#HamstraHighlights

Leadership · Curriculum · Lifelong Learning

For a hundred reasons, remote learning is a lot harder than the face-to-face experience.

While waiting for another teacher to join our Google Meet a few days ago, I had an interesting conversation with a colleague. In the most organic way, she expressed several reasons why remote learning was more challenging on everyone–from students and teachers to families and communities–than “the real thing.”

I was fascinated by her central theme.

It wasn’t just that many of us are trying to be 100% parent, 100% householder, and 100% teacher/worker at the same time. Many of us do that every day, already.

It was that many are now living all 100% roles in the same time AND space. 

Although you’re never really off the clock as a parent, householder, or teacher/worker, there was always one factor that allowed adults to center their energies as wholeheartedly in the moment as possible.

Space.

Having the routine of leaving home to go to the workplace every day literally increases space between parenting and householding duties versus employee obligations.
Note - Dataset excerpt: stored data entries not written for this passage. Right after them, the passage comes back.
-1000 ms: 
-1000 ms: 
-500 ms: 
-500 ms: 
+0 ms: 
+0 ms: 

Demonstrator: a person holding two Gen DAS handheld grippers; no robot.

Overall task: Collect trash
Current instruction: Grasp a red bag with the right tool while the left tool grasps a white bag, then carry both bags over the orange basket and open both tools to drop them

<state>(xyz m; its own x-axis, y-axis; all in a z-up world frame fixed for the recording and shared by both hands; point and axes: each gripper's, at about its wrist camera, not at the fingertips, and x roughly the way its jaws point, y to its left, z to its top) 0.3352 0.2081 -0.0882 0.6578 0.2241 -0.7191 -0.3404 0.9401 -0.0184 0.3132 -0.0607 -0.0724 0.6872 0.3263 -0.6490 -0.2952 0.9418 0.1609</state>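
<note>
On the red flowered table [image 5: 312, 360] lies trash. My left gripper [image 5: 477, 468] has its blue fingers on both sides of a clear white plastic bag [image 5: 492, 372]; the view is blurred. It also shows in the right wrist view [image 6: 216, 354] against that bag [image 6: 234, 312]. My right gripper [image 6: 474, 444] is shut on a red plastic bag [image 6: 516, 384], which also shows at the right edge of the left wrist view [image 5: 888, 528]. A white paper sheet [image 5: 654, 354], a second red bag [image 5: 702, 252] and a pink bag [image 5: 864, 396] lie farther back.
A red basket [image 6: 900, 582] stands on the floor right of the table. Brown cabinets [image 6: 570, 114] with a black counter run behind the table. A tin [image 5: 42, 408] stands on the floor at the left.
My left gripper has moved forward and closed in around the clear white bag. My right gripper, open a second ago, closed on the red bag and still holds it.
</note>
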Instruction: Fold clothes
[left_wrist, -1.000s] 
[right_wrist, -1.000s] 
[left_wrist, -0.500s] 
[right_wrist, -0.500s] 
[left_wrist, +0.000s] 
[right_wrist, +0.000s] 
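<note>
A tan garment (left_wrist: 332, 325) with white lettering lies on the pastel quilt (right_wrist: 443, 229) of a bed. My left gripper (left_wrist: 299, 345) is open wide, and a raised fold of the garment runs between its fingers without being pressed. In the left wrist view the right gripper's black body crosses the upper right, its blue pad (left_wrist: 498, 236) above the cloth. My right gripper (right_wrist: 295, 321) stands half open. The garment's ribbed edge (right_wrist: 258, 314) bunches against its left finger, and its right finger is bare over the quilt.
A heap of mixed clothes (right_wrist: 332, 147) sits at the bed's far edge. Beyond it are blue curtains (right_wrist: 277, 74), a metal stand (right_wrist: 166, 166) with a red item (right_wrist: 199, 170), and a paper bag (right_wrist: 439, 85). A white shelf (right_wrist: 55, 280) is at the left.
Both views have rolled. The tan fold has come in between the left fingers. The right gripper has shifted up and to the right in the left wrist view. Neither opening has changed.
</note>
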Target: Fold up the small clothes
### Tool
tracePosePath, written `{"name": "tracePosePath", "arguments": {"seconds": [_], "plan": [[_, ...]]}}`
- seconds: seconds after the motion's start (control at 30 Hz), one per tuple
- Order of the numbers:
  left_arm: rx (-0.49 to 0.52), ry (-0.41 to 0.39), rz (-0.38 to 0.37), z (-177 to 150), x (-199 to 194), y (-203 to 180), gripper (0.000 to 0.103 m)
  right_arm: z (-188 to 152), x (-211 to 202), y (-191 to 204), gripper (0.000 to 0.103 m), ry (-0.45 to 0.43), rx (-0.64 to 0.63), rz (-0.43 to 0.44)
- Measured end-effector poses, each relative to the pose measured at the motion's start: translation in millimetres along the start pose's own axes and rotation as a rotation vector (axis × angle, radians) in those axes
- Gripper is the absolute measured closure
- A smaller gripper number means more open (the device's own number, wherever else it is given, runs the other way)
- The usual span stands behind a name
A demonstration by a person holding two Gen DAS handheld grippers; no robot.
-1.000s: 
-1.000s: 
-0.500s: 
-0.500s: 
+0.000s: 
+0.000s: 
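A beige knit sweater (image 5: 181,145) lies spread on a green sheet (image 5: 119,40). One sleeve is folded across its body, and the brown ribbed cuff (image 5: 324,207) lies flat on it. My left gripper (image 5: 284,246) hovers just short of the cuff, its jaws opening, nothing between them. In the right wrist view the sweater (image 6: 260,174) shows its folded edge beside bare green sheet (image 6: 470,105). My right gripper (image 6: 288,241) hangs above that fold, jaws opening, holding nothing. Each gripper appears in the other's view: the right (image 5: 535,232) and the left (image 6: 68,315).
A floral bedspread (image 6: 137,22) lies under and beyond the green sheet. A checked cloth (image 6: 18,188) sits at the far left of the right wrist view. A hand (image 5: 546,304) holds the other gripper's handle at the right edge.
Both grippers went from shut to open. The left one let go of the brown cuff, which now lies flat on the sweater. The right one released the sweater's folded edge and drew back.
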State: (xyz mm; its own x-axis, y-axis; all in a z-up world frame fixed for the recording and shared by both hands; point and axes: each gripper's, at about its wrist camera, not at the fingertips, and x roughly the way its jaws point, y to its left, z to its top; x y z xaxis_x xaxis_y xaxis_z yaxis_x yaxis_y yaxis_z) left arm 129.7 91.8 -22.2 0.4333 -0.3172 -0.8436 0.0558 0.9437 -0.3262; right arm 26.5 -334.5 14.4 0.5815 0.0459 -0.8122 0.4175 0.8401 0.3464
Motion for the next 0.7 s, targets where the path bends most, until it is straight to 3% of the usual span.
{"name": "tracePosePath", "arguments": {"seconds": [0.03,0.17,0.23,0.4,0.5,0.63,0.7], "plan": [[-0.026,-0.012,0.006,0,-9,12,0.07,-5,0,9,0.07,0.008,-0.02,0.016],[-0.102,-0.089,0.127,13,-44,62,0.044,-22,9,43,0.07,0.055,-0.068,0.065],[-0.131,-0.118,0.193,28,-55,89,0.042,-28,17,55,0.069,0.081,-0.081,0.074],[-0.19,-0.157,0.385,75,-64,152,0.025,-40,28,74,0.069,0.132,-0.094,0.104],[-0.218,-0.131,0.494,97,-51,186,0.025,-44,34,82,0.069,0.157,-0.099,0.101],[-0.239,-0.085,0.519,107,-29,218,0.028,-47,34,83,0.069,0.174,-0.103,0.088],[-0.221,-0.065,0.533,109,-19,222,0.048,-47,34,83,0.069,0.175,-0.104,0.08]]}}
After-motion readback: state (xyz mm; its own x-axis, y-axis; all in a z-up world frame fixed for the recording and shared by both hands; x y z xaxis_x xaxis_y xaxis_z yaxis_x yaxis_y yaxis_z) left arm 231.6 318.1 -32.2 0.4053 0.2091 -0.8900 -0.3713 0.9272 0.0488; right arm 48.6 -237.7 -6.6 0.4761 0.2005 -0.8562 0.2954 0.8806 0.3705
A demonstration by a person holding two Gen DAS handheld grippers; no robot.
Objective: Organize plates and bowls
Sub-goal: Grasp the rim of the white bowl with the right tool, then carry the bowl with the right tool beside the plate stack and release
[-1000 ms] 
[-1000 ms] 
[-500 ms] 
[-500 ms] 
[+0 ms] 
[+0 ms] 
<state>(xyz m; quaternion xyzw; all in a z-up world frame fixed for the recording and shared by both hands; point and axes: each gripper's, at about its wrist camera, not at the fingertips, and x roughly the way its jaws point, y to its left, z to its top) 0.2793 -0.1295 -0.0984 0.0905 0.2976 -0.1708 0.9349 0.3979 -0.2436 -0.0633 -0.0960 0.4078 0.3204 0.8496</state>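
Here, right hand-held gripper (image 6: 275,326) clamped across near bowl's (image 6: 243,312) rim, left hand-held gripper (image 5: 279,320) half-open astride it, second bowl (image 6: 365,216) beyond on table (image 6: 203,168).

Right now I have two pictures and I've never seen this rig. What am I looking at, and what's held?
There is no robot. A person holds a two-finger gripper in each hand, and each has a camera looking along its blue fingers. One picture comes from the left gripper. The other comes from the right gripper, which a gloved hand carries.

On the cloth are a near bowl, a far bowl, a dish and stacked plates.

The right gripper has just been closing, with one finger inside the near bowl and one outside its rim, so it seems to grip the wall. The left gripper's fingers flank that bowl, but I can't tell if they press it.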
Having the routine of leaving the workplace to go home every day literally increases space between employee obligations versus parenting and householding duties.

Having a routine matters.

Changing physical spaces matters.

Changing physical spaces during our everyday, routine roles may make a huge difference in our mental capacity to be healthy, productive, and effective. 

If seeing and hearing people sufficed, and

If sending and receiving information sufficed, and

If assigning and completing work sufficed, and

If technology in itself sufficed, then…

Why isn’t remote learning really working?

Physical space is a crucial medium that changes how we teach, learn, and function in our everyday lives. It directly impacts how we connect, interact, and sustain.   

Physical space is a stabilizer that may help all moving parts of the whole to survive.

At some point in the course of a day, our face-to-face, human connections restore our individual sense of self and reinforce our sense of belonging with the whole group.

Still, there’s a sad truth to embrace:

It’s always a trade-off. No one can be more than 100% at any given time.

When you thrive in any one area as a parent, householder, or worker, you’re sacrificing the other two areas. With routine transitions in proximity, you may have been able to compartmentalize more effectively, thus feeling more productive to do all that things, and to gain deeper satisfaction in all the roles in a given day.

It’s heart-wrenching to hear your child laughing or crying in the same room where you’re trying to invest in that workplace video meeting.

And what’s even more unimaginable from my current, privileged life experience?

Some adults don’t even have a job right now.

Some families have basic needs unmet.

Some kids don’t have access to learning opportunities.

Some kids have access but no support.

Some are doing all they can to hold it together.

Then, maybe we’re all just doing the very best we can.

One Reply to “Medium > Message: Proximity”

  • Kyle, your post captures a feeling I haven’t been able to put into words and helps to keep me from feeling guilty when I know that I have been excited about running into the school for small projects: meet the payroll secretary, sign some checks, mail a student transcript, … Thank you. Hope you are all doing well.